_DIRECTIONS FOR THIS TASK_.
Your copy of the lines below must match them exactly and contain no images.
********
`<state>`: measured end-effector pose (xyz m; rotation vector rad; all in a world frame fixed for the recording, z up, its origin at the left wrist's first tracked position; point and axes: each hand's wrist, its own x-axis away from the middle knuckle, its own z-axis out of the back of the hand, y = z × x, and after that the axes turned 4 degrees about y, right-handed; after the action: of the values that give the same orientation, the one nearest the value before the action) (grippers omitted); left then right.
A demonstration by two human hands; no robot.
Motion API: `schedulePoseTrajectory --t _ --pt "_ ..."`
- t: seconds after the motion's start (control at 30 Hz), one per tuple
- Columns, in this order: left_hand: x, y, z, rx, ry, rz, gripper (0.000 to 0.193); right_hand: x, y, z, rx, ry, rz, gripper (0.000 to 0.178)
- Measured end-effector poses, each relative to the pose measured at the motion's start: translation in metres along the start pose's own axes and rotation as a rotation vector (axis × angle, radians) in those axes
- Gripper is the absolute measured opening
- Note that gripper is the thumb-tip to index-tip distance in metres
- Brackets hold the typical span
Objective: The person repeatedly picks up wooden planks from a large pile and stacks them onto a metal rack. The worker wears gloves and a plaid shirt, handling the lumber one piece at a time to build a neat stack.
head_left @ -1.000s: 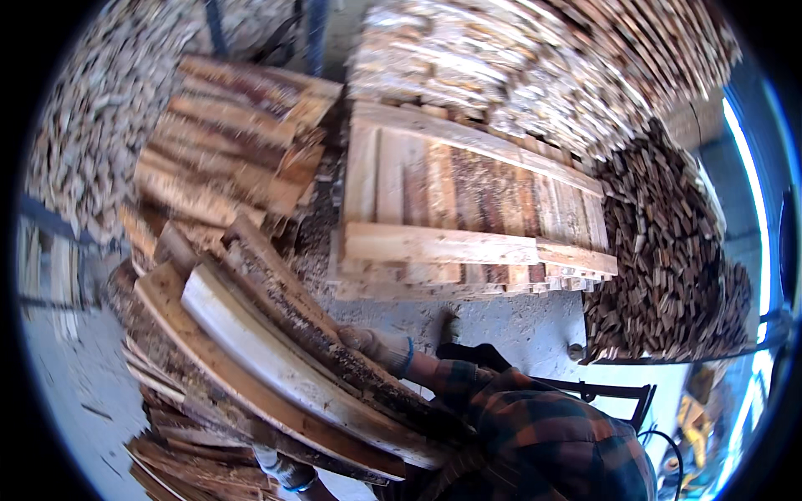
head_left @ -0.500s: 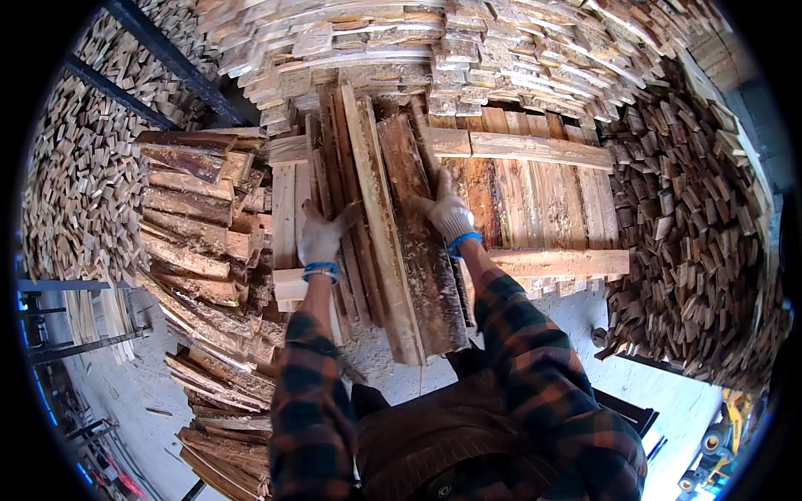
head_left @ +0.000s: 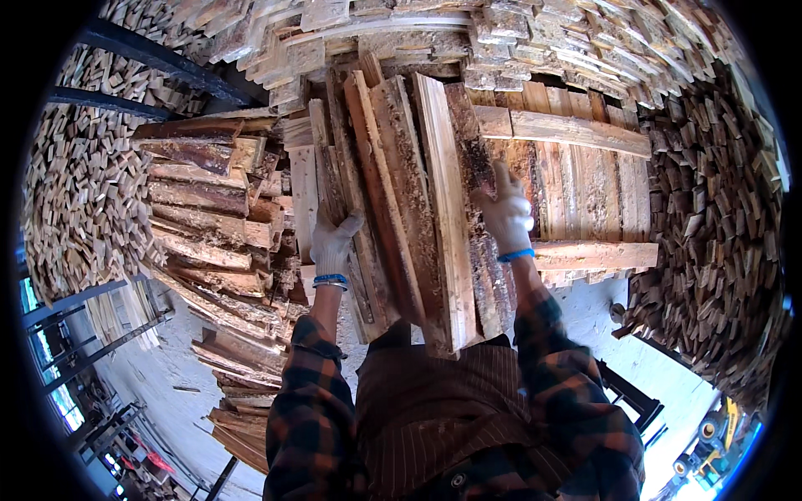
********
_THE ANSWER_.
`<state>`: measured end-effector pose (xyz m; rotation vector rad; all in a world frame fixed for the recording, z up, its origin at the left wrist's first tracked position; point and axes: each hand's wrist, its own x-axis away from the middle knuckle, its own z-axis out of the back of the hand, y = z × x, and after that the axes turned 4 degrees about y, right-handed; after the action: of the values that give the same orientation, the one nearest the value before the action) (grippers omitted); left then right.
A demonstration by two human hands; no robot.
Motion API: `schedulePoseTrajectory --t _ --pt "_ ..."`
- t: seconds after the motion's start (control at 30 Hz), one per tuple
- Columns, in this order: left_hand: x, y, z, rx, ry, rz, gripper (0.000 to 0.193); right_hand: x, y, z, rx, ry, rz, gripper (0.000 to 0.178)
- Measured end-effector poses, each relative to the pose measured at the motion's start: translation in metres along the start pose's own axes and rotation as a rotation vector (axis × angle, radians) in those axes
- Gripper is the absolute measured opening
- Note that gripper is the thumb-tip to index-tip distance in metres
- Brackets hold the typical span
Objective: The person repeatedly picks up wooden planks from a large pile and stacks them onto a metal rack. The worker wears gloves and a plaid shirt, handling the lumber one piece at a time to build a neat stack.
head_left @ -1.000s: 
head_left @ -0.500s: 
head_left @ +0.000s: 

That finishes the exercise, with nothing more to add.